(Stored dataset items)
- - - - -

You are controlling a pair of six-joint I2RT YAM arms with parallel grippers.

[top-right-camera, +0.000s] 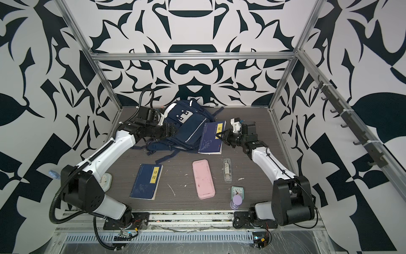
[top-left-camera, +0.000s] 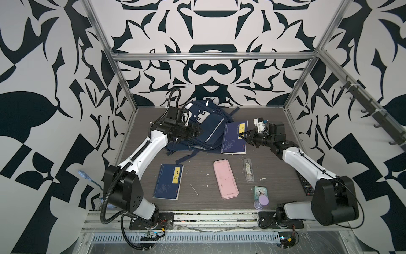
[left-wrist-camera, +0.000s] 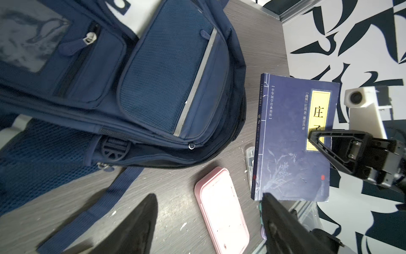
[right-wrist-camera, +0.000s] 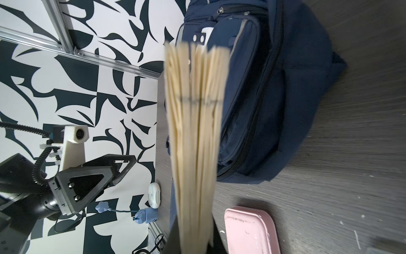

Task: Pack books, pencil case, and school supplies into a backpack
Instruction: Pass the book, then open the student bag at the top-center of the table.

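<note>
Beside the soft navy fabric backpack, your right tool is closed on the yellow-labelled edge of one thin book; only the right wrist view shows its cream page edges, fanned; your left tool is wide apart and empty over the backpack; the second book, the smooth pink pencil case and the clear packet lie flat on the tabletop.

You're looking at a woven-cloth backpack (mesh-textured pocket, shiny grey trim), a matt paper-covered book, a smooth pink plastic pencil case, and a dark wood-grain counter.
</note>
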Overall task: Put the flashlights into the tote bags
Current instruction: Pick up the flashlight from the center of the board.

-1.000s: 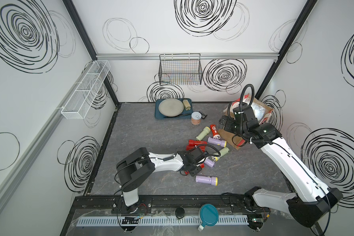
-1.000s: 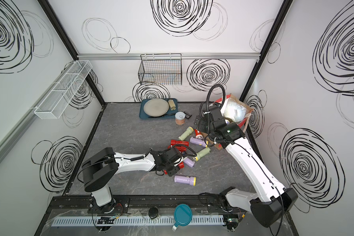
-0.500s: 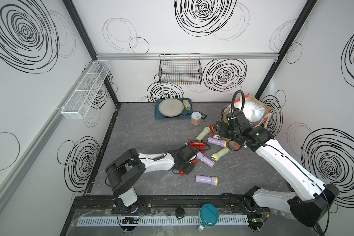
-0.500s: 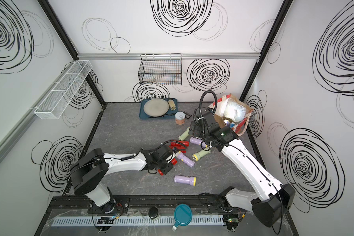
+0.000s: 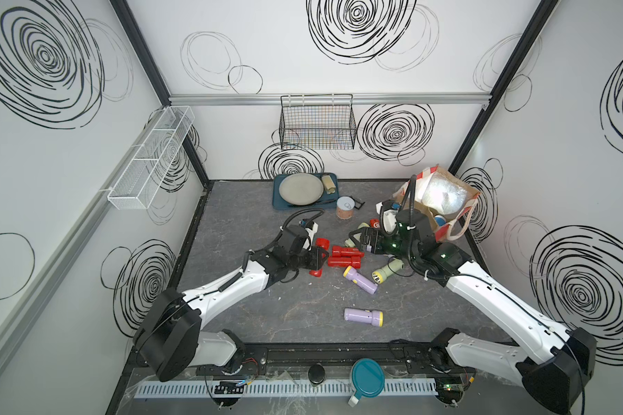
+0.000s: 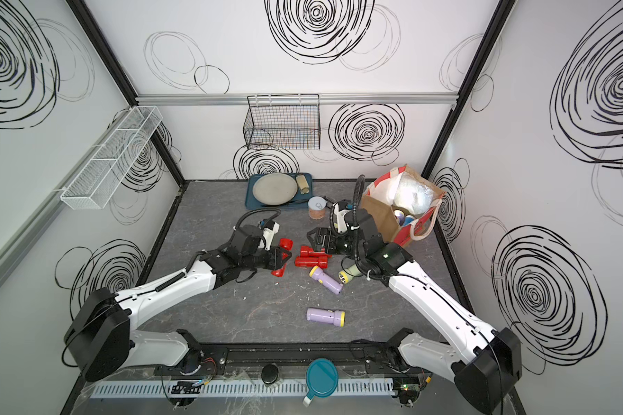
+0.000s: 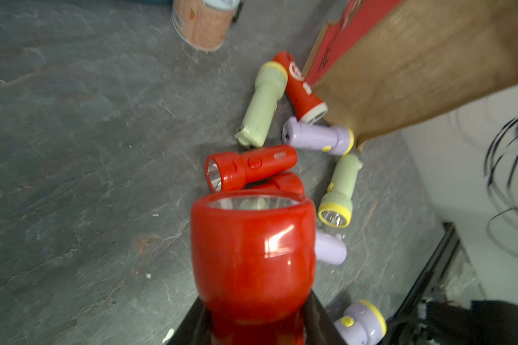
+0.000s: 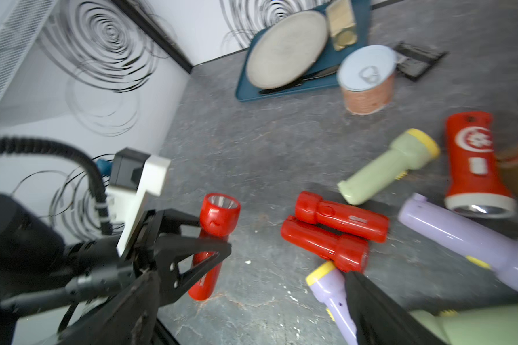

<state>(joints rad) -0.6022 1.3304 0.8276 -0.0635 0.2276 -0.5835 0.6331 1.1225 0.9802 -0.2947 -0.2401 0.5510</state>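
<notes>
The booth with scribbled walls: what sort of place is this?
Probably a robot test cell, not a home: two white robot arms mounted on a front rail, spiral-marked walls, and scattered flashlights beside a tote bag.

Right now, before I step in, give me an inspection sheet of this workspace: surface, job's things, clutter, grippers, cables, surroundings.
Surface: grey tabletop, a few white flecks.
Job's things: one red flashlight held; loose red flashlights, lilac flashlights and pale green flashlights near the tote bag; blue item inside it.
Clutter: teal tray with plate, white-lidded tin, teal lid on the front rail.
Grippers: left gripper shut on the red flashlight; right gripper open, empty, over the loose ones.
Cables: black hose loops at the left wrist and right wrist.
Surroundings: black wire basket on back wall, white mesh shelf on side wall.
</notes>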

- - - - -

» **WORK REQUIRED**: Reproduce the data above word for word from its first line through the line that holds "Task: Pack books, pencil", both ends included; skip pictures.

» **THE COMPLETED TASK**:
You are controlling a pair of six-joint I2RT YAM arms with parallel grippers.

[top-right-camera, +0.000s] 
[top-left-camera, +0.000s] 
[left-wrist-camera, +0.000s] 
[right-wrist-camera, +0.000s] 

Task: Pack books, pencil case, and school supplies into a backpack

That wraps up the exercise.